[BRIEF] Find each line of the entries with the string "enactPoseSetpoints", please, and copy it.

[EXTRACTED RECORDS]
******************************
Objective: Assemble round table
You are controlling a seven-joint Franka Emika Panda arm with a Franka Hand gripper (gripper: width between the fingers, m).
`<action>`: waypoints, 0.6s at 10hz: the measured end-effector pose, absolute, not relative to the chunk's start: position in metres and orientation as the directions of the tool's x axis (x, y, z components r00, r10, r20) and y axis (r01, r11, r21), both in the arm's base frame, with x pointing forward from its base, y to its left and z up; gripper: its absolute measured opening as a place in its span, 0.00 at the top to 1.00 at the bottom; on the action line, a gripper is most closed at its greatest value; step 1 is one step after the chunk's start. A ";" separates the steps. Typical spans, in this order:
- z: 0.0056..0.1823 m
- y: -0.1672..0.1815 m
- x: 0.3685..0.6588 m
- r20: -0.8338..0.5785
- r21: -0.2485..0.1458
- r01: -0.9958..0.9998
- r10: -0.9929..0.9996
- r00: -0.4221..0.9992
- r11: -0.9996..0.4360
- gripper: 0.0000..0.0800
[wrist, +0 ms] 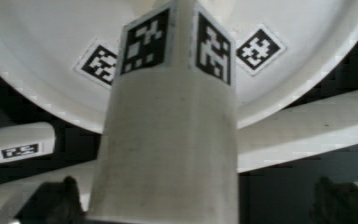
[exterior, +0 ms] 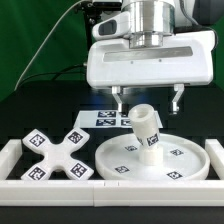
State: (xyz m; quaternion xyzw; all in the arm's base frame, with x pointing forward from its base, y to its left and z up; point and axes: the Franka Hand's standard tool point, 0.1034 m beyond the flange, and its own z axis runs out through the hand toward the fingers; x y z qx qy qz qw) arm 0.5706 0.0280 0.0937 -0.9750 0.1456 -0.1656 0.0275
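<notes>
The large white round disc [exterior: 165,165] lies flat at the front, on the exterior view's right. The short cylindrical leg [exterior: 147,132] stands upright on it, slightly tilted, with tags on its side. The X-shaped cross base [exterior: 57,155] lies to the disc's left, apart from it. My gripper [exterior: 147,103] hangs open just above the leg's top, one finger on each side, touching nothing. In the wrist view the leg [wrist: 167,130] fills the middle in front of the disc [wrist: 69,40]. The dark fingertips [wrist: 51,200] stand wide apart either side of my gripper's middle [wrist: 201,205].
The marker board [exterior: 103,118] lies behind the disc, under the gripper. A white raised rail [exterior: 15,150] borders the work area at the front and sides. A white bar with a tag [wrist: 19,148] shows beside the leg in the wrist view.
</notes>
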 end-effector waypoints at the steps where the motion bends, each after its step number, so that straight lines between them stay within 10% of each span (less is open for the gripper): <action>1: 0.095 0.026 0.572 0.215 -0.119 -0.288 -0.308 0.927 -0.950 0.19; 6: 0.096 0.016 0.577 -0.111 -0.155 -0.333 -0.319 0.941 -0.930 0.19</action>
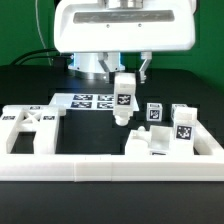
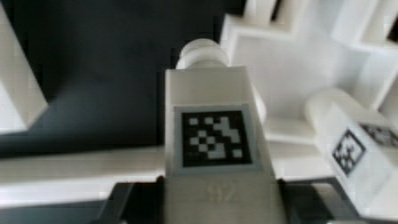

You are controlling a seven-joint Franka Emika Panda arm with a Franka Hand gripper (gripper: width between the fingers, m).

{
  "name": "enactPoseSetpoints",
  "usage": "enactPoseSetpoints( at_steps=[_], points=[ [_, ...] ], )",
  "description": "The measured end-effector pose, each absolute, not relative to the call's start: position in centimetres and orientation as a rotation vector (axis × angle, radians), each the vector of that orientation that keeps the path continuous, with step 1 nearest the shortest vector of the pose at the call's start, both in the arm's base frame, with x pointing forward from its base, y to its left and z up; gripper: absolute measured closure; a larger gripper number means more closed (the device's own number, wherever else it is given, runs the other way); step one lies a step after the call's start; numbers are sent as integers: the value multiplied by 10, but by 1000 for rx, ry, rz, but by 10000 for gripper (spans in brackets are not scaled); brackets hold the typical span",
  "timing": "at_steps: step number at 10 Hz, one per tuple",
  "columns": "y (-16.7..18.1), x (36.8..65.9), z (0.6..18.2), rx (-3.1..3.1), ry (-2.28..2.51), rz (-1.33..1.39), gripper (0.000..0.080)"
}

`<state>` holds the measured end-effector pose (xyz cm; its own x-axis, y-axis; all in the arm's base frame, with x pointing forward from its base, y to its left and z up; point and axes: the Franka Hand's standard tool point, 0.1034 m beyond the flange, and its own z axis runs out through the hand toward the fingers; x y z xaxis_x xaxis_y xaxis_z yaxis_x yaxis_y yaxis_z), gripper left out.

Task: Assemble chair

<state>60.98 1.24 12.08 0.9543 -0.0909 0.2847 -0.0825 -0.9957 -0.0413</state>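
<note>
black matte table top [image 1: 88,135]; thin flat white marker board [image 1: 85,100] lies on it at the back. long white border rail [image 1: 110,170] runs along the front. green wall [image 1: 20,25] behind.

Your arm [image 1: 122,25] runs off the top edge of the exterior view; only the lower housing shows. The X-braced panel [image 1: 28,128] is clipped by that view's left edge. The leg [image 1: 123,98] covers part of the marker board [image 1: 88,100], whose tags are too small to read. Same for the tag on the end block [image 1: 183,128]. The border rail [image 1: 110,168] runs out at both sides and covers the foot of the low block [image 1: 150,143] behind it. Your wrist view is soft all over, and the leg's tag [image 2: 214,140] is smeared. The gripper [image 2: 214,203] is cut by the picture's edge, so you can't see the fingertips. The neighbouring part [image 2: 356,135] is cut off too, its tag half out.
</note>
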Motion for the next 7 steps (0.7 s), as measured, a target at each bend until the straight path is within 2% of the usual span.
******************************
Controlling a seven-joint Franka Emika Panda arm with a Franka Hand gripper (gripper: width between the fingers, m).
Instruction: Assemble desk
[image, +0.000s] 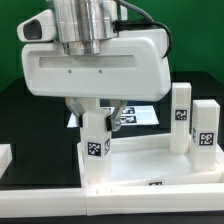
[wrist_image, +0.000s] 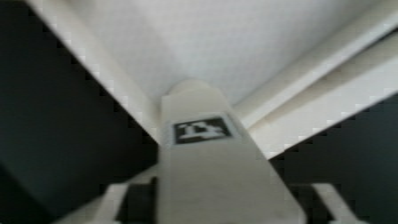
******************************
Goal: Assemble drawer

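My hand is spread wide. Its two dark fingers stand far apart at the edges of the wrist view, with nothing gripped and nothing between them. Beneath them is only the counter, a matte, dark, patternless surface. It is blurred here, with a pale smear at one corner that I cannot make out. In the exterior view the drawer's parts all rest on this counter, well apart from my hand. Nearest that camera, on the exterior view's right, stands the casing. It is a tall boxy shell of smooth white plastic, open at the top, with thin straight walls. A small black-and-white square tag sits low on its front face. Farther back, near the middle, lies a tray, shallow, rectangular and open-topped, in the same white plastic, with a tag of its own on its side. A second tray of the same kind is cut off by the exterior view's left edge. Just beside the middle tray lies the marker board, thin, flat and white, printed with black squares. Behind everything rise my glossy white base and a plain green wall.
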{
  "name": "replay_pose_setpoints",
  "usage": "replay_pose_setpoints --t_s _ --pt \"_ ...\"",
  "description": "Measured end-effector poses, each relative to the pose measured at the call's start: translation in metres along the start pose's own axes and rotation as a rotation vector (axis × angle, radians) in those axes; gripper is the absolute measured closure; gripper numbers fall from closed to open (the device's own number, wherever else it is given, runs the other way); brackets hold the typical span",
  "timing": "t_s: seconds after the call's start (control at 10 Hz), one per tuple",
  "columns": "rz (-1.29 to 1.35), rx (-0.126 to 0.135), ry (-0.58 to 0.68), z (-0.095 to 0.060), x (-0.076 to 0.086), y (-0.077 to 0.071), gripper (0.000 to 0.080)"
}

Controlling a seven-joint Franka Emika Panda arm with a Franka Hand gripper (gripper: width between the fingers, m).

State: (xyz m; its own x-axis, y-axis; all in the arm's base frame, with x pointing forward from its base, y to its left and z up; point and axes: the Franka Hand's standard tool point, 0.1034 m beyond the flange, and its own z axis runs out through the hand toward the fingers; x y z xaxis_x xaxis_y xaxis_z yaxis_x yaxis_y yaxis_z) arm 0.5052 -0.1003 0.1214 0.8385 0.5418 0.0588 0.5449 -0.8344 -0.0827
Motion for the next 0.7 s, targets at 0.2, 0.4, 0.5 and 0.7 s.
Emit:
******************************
[RESPONSE AREA]
  "name": "enactPoseSetpoints",
  "usage": "enactPoseSetpoints( at_steps=[_], points=[ [_, ...] ], )",

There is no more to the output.